* **Material provided**
*** Block opens ***

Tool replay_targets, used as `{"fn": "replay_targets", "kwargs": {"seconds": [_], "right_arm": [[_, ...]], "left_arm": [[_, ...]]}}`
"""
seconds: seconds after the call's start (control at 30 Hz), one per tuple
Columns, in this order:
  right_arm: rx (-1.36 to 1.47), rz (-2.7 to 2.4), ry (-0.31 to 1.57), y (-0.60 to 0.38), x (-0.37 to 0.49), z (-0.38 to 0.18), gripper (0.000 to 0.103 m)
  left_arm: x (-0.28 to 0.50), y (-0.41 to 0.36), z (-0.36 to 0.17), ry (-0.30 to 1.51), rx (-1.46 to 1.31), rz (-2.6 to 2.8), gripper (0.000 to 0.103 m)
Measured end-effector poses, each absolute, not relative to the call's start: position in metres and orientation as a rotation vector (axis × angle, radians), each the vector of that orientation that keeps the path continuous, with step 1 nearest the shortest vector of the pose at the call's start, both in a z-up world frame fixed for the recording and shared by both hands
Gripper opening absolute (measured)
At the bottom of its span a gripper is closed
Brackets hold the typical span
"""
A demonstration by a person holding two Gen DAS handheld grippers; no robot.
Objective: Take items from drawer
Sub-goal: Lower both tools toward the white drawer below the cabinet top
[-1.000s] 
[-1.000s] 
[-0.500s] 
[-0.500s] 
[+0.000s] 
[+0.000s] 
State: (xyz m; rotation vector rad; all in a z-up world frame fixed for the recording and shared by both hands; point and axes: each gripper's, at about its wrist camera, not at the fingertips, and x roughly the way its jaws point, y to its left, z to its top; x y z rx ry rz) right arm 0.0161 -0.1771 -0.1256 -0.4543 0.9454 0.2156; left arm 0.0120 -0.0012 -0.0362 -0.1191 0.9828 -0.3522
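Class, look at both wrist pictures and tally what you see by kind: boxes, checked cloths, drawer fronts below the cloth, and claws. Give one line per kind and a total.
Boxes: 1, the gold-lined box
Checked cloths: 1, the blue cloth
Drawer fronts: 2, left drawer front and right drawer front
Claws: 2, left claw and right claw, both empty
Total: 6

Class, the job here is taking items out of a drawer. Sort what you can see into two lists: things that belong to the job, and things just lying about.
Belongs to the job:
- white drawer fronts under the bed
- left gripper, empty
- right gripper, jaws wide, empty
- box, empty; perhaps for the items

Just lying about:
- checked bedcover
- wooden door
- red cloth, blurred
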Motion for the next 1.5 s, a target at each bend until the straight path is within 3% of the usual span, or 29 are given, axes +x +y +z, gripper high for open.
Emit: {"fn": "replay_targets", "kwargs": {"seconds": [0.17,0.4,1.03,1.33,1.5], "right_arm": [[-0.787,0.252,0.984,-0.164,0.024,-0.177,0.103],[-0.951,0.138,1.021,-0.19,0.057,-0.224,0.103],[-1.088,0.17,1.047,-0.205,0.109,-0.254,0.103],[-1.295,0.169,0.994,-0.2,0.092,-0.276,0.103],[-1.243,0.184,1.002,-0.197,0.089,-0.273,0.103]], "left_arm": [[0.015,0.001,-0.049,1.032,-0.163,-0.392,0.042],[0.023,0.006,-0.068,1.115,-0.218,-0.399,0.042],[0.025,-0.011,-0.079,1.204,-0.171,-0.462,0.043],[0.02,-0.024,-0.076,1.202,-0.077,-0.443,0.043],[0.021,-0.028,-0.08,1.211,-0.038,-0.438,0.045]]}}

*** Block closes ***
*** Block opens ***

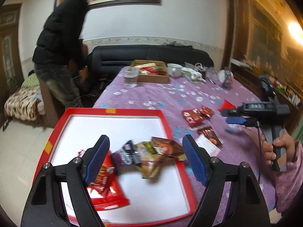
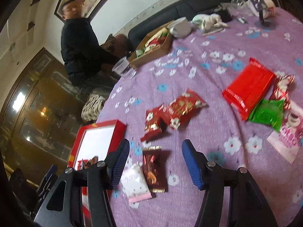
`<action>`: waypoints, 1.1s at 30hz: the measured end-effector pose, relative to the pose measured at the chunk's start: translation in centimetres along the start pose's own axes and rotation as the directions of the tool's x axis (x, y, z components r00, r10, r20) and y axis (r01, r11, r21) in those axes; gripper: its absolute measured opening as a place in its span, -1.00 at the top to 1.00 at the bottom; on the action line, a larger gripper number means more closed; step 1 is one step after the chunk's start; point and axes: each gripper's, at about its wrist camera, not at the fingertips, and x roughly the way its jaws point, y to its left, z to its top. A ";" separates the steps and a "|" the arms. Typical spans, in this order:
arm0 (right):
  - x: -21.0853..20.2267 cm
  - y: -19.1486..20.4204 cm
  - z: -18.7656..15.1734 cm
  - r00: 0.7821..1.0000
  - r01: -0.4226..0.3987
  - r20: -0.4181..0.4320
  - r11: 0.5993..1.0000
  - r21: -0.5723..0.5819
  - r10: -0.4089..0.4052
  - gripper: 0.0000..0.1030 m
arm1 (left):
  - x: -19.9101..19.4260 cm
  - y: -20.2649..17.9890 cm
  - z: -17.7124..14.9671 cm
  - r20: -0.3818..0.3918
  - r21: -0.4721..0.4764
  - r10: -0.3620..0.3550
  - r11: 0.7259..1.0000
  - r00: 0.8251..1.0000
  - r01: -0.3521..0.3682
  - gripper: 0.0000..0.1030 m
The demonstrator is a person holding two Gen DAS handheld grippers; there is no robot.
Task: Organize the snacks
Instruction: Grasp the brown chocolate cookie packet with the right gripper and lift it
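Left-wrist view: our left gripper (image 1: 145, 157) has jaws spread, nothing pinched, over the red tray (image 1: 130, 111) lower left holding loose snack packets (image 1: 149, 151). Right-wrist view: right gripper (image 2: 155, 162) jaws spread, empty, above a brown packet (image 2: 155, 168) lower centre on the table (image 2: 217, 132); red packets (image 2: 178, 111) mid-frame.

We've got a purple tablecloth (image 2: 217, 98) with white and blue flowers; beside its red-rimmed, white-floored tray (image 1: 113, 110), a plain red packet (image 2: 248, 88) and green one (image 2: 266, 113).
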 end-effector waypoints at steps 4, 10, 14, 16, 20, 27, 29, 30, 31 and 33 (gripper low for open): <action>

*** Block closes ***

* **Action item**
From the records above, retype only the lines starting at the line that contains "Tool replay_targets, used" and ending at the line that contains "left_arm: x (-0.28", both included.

* **Solved exercise**
Tool replay_targets, used as `{"fn": "replay_targets", "kwargs": {"seconds": [_], "right_arm": [[_, ...]], "left_arm": [[_, ...]]}}`
"""
seconds: seconds after the call's start (control at 30 Hz), one per tuple
Columns, in this order:
  right_arm: rx (-1.36 to 1.47), rz (-2.7 to 2.4), ry (-0.31 to 1.57), y (-0.60 to 0.38), x (-0.37 to 0.49), z (-0.38 to 0.18), gripper (0.000 to 0.103 m)
  left_arm: x (-0.28 to 0.50), y (-0.41 to 0.36), z (-0.36 to 0.17), ry (-0.30 to 1.51), rx (-1.46 to 1.31), rz (-2.6 to 2.8), gripper (0.000 to 0.103 m)

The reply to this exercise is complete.